In early July, health insurer Aetna began requiring prior authorization for cataract surgeries, a policy change that has many ophthalmologists seeing red.
Under the new policy, ophthalmologists must get the approval of Aetna before performing cataract surgery on any patient covered by the insurer.
A representative for Aetna said the policy is “intended to prevent unnecessary surgeries and potential harm to our members.”
But groups such as the American Society of Cataract and Refractive Surgery and the American Academy of Ophthalmology counter that prior authorization causes delays for patients, with physicians often waiting weeks for the authorization to perform cataract surgery. They also said it could create additional expenses because physicians may hire more employees to handle prior authorization requests.

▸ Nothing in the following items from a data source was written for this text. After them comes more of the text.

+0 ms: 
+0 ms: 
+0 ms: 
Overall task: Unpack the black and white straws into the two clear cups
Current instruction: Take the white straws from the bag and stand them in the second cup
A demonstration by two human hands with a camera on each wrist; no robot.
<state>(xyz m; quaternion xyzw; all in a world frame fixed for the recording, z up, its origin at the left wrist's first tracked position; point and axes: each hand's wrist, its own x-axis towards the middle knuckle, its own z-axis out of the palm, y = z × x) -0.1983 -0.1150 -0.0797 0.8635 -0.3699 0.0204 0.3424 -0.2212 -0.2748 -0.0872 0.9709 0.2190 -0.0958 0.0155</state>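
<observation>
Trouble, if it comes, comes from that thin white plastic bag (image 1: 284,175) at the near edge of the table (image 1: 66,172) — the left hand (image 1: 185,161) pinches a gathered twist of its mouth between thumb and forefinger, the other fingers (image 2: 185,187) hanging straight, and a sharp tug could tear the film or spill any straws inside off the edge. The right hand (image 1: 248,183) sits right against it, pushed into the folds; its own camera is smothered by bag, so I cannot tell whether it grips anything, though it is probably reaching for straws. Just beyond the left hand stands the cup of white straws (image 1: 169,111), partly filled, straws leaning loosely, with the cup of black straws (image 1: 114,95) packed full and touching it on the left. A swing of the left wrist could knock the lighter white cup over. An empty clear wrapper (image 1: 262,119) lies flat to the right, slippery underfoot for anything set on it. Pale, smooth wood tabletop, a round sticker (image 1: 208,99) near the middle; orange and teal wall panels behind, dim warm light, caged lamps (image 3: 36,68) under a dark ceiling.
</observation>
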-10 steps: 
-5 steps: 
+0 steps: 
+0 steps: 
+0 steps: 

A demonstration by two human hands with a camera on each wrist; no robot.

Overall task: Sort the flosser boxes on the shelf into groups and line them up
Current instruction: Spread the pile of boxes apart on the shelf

“It’s basically added a layer of inefficiency to the whole practice of medicine,” said Dr. Richard Hoffman, an eye surgeon in Eugene, Oregon, and the president of the ASCRS.
Aetna is the third-largest insurer in the nation and the only one to require prior authorization for cataract surgery. About 4 million people in the United States have the surgery annually.
The AAO and ASCRS claim that Aetna’s only reason for the new policy was that 4-5% of cataract surgeries were unnecessary. A representative for Aetna denied that the company said it was only 4-5%. Instead, Aetna claims that unnecessary cataract surgeries may be as high as 20% based on the company’s “decades of experience in reducing unnecessary surgeries, a multi-year, multi-state pilot [program] on reducing unnecessary cataract surgeries, and national clinical guidelines and literature on surgeries.”
A spokesperson for the AAO pointed to literature from the 1990s showing that the rate of unnecessary cataract surgery was only about 2%.
Physicians have also complained that Aetna did not inform them enough in advance of the change to allow them to avoid surgery delays.
Dr. Ruth Williams, president of the Wheaton Eye Clinic in Illinois and a former president of the AAO, said she did not learn of the change until late May or June.
“We had to cancel many surgeries for Aetna patients those first few weeks because the prior authorization process takes a while,” Williams said.
She added that the cancellations were a considerable inconvenience for the patients and their family members who had to plan ahead to take time off work for the surgery.
Although insurers once reserved prior authorization for new and expensive tests and treatments, the practice appears to have become more common in recent years. A recent American Medical Association survey found that 94% of physicians said prior authorization had led to a delay in patient care, while 30% said it had led to an adverse event for a patient.
Williams said the Wheaton Eye Clinic now has two employees who handle prior authorization requests full-time.
Prior authorization has also attracted the attention of legislators. In August, the Illinois General Assembly passed the Prior Authorization Reform Act. Signed into law by Democratic Gov. J.B. Pritzker, it reduces the number of healthcare services subject to prior authorization and requires insurers to decide on prior authorization requests within five days.
In Congress, Rep. Suzan DelBene, a Washington Democrat, has introduced the Improving Seniors’ Timely Access to Care Act, which would make changes to prior authorization involving Medicare Advantage plans. The bill has 213 co-sponsors.